SGLT2 inhibitors should be discontinued 3–4 days before surgery. This recommendation is based on the most recent and highest quality study, which suggests that stopping these medications at least 72 hours prior to any surgical procedure can reduce the risk of perioperative metabolic acidosis and euglycemic diabetic ketoacidosis (euDKA) 1. The study, published in 2024, provides clear guidance on the management of SGLT2 inhibitors in the perioperative period, emphasizing the importance of withholding them for 3 to 4 days before surgery to minimize potential complications.
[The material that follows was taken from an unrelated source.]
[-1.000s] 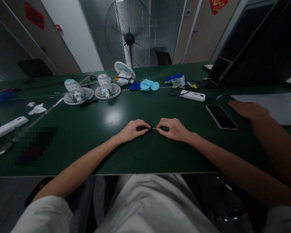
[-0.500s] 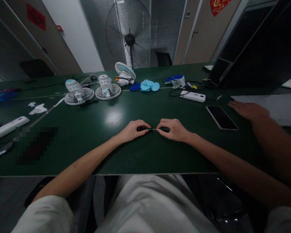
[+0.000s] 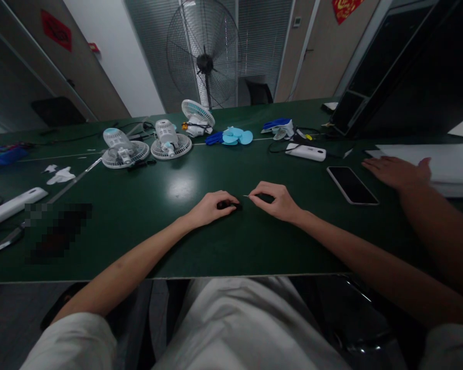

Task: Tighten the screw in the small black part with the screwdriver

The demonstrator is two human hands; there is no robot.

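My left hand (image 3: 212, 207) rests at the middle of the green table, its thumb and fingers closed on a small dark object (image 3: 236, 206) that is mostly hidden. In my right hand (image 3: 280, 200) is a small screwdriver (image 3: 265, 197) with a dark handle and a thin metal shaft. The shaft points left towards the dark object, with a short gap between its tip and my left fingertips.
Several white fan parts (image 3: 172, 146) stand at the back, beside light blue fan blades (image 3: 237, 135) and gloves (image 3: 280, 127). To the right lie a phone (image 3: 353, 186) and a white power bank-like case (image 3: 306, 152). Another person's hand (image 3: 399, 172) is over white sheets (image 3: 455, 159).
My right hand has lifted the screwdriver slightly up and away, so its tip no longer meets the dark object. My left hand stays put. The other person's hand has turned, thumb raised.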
Some key points to consider when managing SGLT2 inhibitors in the perioperative period include:

  • The risk of euDKA and metabolic acidosis associated with SGLT2 inhibitors during periods of fasting and stress, which are common in the surgical setting 1
  • The potential for volume depletion and electrolyte imbalances due to increased urinary glucose excretion caused by SGLT2 inhibitors 1
  • The persistence of metabolic effects of SGLT2 inhibitors for several days after discontinuation, highlighting the need for careful management in the perioperative period 1

It is essential to note that the specific withholding period may vary depending on the type of SGLT2 inhibitor, with canagliflozin, dapagliflozin, and empagliflozin typically stopped ≥3 days and ertugliflozin ≥4 days before scheduled surgery 1. Patients should resume their SGLT2 inhibitor only after they have fully recovered from surgery, are eating and drinking normally, and have stable kidney function, typically 1-3 days after an uncomplicated procedure or longer for major surgeries.

From the FDA Drug Label

Withhold DAPAGLIFLOZIN TABLETS for at least 3 days, if possible, prior to major surgery or procedures associated with prolonged fasting. Withhold INVOKANA at least 3 days, if possible, prior to surgery or procedures associated with prolonged fasting.

Hold SGLT2 inhibitors for at least 3 days prior to surgery, if possible, as recommended for both dapagliflozin 2 and canagliflozin 3. Resume the medication when the patient is clinically stable and has resumed oral intake.

From the Research

SGLT2 Inhibitors and Surgery

  • There is no direct evidence in the provided studies regarding the specific duration to hold SGLT2 inhibitors prior to surgery.
  • However, it is known that SGLT2 inhibitors can increase the risk of diabetic ketoacidosis, particularly in patients with type 1 diabetes or those undergoing surgery 4.
  • The use of SGLT2 inhibitors may need to be temporarily discontinued before surgery to minimize the risk of complications, but the exact duration is not specified in the available studies.
  • It is essential to consider the individual patient's condition, the type of surgery, and the anesthetic approach when deciding whether to hold SGLT2 inhibitors before surgery.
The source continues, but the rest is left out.